Journal of the International Neuropsychological Society



Context-specific memory and apolipoprotein E (ApoE) [varepsilon]4: Cognitive evidence from the NIMH prospective study of risk for Alzheimer's disease


JAMES A.  LEVY  a1 c1 , JUDY  BERGESON  a1 , KAREN  PUTNAM  a1 , VIRGINIA  ROSEN  a1 , ROBERT  COHEN  a1 , FRANCOIS  LALONDE  a1 , NADEEM  MIRZA  a1 , GARY  LINKER  a1 and TREY  SUNDERLAND  a1
a1 Geriatric Psychiatry Branch, National Institute of Mental Health, National Institutes of Health, Department of Health and Human Services, Bethesda, Maryland

Article author query
levy ja   [PubMed][Google Scholar] 
bergeson j   [PubMed][Google Scholar] 
putnam k   [PubMed][Google Scholar] 
rosen v   [PubMed][Google Scholar] 
cohen r   [PubMed][Google Scholar] 
lalonde f   [PubMed][Google Scholar] 
mirza n   [PubMed][Google Scholar] 
linker g   [PubMed][Google Scholar] 
sunderland t   [PubMed][Google Scholar] 

Abstract

The aim of the study was to determine whether the [varepsilon]4 allele of the apolipoprotein E (ApoE) gene was associated primarily with context-specific memory among individuals at genetic risk for developing Alzheimer's disease. The effect of ApoE status on comprehensive neuropsychological results was examined in 176 healthy adults during baseline cognitive testing in the NIMH Prospective Study of Biomarkers for Older Controls at Risk for Alzheimer's Disease (NIMH Prospective BIOCARD Study).

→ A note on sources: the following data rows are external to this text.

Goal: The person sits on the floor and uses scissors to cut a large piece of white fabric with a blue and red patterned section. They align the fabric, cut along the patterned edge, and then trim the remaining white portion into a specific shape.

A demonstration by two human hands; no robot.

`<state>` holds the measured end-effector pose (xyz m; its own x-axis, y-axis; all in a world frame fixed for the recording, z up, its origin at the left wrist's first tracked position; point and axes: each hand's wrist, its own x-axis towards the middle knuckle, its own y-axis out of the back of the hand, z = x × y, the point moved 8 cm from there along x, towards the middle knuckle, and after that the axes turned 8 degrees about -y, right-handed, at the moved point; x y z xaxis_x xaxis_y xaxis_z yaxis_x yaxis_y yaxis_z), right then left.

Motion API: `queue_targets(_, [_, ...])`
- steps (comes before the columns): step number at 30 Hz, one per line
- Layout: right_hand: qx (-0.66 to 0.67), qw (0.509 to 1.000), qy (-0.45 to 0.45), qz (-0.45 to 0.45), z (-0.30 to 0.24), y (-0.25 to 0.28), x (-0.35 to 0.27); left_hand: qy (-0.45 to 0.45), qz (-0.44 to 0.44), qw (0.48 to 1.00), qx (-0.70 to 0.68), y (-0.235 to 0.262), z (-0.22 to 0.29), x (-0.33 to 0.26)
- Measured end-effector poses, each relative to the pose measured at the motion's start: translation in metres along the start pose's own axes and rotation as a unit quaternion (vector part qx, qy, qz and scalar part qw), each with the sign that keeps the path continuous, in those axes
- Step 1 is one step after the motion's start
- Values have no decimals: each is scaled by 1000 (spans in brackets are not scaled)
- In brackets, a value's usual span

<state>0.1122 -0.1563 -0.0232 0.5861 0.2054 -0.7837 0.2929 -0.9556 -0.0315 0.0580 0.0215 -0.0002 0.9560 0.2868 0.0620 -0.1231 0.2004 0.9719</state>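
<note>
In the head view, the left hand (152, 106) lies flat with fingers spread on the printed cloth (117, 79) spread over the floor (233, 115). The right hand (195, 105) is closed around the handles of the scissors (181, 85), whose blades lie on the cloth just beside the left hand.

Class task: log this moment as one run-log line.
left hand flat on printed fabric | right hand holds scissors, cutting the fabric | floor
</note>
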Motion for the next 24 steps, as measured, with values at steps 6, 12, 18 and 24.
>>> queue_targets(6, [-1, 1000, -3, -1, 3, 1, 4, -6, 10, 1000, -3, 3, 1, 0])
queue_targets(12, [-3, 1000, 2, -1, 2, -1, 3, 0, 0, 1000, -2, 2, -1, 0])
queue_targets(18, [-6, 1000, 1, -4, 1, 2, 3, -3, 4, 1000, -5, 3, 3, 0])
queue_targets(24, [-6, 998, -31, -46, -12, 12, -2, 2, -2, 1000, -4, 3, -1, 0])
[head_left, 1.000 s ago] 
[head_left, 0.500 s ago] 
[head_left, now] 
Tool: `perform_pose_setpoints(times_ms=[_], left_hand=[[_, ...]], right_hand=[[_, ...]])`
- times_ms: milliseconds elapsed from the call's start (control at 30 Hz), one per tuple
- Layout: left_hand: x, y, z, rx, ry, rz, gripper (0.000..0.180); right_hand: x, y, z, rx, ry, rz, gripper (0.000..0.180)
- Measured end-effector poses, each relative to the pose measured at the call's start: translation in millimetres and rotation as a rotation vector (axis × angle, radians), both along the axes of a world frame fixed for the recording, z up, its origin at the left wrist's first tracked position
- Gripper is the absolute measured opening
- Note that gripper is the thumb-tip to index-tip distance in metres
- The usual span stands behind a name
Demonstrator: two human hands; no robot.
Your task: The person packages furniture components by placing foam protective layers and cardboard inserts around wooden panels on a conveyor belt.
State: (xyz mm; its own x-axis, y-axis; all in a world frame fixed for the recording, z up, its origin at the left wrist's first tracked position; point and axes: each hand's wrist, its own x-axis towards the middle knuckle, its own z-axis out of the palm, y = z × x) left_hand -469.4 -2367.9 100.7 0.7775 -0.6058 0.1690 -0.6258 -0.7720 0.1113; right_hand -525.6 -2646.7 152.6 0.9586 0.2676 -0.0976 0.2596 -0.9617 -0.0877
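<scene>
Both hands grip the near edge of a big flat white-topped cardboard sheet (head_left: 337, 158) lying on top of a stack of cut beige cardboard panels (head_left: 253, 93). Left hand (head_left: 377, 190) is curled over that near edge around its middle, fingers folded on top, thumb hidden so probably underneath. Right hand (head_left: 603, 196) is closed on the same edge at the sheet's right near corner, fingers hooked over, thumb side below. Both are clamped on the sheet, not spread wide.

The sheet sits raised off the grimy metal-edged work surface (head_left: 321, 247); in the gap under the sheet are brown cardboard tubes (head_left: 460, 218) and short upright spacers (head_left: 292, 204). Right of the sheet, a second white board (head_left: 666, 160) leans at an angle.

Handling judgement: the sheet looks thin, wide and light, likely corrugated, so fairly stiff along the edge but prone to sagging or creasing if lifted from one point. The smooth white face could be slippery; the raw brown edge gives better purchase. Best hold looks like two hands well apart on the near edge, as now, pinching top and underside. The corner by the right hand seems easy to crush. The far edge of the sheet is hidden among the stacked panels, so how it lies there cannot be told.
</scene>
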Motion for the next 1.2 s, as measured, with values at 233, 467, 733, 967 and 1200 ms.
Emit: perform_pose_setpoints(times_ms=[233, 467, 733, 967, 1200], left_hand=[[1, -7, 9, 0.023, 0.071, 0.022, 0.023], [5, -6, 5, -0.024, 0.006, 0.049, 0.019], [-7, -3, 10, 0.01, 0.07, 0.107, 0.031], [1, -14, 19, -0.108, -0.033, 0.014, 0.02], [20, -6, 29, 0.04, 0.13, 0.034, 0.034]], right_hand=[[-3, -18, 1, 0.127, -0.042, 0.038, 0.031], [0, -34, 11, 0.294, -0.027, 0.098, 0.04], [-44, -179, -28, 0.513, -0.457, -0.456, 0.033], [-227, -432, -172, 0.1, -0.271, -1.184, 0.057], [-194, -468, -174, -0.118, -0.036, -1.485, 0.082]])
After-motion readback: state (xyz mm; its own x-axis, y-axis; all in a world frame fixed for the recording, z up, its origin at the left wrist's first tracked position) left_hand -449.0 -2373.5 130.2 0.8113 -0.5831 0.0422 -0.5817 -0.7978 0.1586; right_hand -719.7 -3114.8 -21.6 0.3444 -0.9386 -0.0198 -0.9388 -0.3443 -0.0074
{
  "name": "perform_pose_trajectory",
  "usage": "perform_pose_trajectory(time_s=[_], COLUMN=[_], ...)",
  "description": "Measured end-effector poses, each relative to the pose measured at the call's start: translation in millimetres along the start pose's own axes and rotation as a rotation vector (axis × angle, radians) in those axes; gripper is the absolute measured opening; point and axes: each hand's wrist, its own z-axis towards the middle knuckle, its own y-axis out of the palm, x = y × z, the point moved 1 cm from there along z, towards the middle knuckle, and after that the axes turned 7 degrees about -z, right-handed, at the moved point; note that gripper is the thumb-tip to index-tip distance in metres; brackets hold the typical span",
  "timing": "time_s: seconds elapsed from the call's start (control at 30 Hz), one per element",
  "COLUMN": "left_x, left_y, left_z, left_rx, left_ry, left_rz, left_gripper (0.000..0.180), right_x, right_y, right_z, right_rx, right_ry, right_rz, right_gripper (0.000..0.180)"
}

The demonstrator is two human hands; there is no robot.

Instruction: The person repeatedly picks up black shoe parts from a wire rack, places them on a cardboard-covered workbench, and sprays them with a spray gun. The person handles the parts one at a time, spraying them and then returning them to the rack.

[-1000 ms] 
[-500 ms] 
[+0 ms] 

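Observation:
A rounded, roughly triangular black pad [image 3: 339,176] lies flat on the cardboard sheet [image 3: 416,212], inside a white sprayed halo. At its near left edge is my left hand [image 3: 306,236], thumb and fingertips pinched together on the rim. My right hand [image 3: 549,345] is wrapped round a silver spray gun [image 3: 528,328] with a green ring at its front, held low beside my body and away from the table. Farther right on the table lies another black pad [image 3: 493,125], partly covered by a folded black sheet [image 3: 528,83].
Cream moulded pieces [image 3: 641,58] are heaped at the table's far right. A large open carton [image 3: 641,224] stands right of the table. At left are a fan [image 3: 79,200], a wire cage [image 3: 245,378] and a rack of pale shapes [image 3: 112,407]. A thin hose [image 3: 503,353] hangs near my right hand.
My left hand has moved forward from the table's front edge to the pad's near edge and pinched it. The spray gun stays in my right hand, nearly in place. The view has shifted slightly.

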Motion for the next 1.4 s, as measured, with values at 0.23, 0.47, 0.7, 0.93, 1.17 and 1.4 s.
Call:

The presence of the [varepsilon]4 allele was associated with significantly lower total scores on the Logical Memory II subtest of the Wechsler Memory Scale–Revised and percent of information retained after delay. Further analysis indicated the prose recall and retention effect was partially explained by a small subgroup of [varepsilon]4 homozygotes, suggesting a gradually progressive process that may be presaged with specific cognitive measures. The current results may represent an [varepsilon]4-associated breakdown between gist-related information and context-bound veridical recall. This relative disconnection may be understood in light of putative [varepsilon]4-related preclinical accumulation of Alzheimer pathology (tangles and plaques) in the entorhinal cortex (EC) and among frontal networks, as well as the possibility of less-efficient compensatory strategies. (JINS, 2004, 10, 362–370.)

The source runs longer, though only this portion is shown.